# Monster Mash!!



## Bigfoot (Jun 25, 2007)

Its a good thing one of the 13 accounts to get the Monster is only 40 mins from my house!!!

Here is a box that I picked up. They had a box open and were selling singles so I picked one up and smoked it tonight...Let me tell ya, after the first 1/4 inch this cigars gets truly amazing...wow!! These are going down for a while, I can't imagine what they will taste like with a few more years...Great Job Pete!!!

Bigfoot 9.5


----------



## PV1191 (Dec 9, 2007)

Where do I get a box? Those look awesome.


----------



## amateurke (Mar 28, 2008)

Awesome!! Man, they look freaking good!! Where can we get those!! :dribble::dribble:


----------



## Bigfoot (Jun 25, 2007)

Only 13 stores in the US got the Frank. The store is Texas has already sold out. on Pete's website he lists all of the stores that got the monster. I think each shop got 50 boxes each.


----------



## SmoknTaz (Jun 18, 2008)

Wow, fine looking gars, thanks for sharing.


----------



## CHRIS7891011 (Apr 1, 2007)

I'm going to try to pick some up tomorrow or saturday.. Time the chicago retailer a call....

Great pick up!


----------



## luckyfitz13 (Apr 6, 2008)

I do NEED those.......


----------



## amateurke (Mar 28, 2008)

Bigfoot said:


> Only 13 stores in the US got the Frank. The store is Texas has already sold out. on Pete's website he lists all of the stores that got the monster. I think each shop got 50 boxes each.


Brian,
Is this Limited?? Or just a first shipment?? Love to try them, but this would be difficult if they are alredy sold out in serveral shops!! :mumbles:


----------



## Bigfoot (Jun 25, 2007)

amateurke said:


> Brian,
> Is this Limited?? Or just a first shipment?? Love to try them, but this would be difficult if they are alredy sold out in serveral shops!! :mumbles:


Limited..Next year will be a new size, new set of unlucky 13 shops...etc


----------



## DOZER (Sep 30, 2007)

Congrats Brian nice score!

Sadly I wont get any closer to a box of these than these pics. ALL 13 shops filled their waiting list in a couple days. I am on two stand by lists in the event six people back out on theirs. However I dont think I will be getting any.


----------



## CHRIS7891011 (Apr 1, 2007)

DOZER said:


> Congrats Brian nice score!
> 
> Sadly I wont get any closer to a box of these than these pics. ALL 13 shops filled their waiting list in a couple days. I am on two stand by lists in the event six people back out on theirs. However I dont think I will be getting any.

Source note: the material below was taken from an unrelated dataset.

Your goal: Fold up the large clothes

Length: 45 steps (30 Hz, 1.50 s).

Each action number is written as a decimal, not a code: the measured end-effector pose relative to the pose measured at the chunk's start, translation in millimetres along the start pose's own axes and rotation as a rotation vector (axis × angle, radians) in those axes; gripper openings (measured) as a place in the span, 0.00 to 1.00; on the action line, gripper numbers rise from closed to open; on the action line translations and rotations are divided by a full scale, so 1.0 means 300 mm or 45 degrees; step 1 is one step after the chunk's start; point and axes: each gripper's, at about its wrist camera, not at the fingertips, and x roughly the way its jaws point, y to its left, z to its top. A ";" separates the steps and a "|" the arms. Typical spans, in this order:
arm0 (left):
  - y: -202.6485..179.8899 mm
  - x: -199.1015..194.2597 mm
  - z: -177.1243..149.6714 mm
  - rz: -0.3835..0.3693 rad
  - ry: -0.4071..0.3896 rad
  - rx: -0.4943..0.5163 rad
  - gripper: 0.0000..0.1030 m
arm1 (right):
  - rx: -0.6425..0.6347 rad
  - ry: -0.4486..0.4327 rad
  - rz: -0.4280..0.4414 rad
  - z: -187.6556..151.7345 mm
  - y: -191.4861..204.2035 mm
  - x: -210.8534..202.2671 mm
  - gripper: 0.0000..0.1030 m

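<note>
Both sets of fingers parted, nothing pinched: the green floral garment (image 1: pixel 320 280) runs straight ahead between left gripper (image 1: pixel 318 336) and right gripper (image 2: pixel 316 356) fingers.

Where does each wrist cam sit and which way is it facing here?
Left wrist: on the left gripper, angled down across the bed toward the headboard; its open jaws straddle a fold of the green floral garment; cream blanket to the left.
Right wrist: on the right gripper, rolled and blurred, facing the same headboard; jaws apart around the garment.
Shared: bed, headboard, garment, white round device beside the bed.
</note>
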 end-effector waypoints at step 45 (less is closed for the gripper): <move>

That's a big bummer. We'll see what happens for me Saturday. I've never been to Up Down so I might stop in there regardless.


----------



## madoqa (Feb 15, 2008)

Nice pics!
I wait for your review.


----------



## jitzy (Jan 7, 2007)

I can't wait my guy is getting the boxes today for an event he is having with Pete so he's gonna have Pete sign it for me and I'll pick it up on monday


----------



## Paint (Mar 1, 2008)

Thanks for the pics Brian!!!They look amazing :biggrin:


----------



## tobacmon (May 17, 2007)

Swaeeet as always Brian--


----------



## sofaman (Jun 20, 2007)

You lucky bastage!!!


----------



## mhlatke (Oct 13, 2007)

Truly amazing! I didn't even try to get my hands on these - less disappointment that way.


----------



## Redbeard (Aug 7, 2006)

You know you want to send one this way [email protected]


----------



## svb (Jan 12, 2008)

I guess I misunderstood. I thought Pete didn't want these actually sold until Halloween weekend?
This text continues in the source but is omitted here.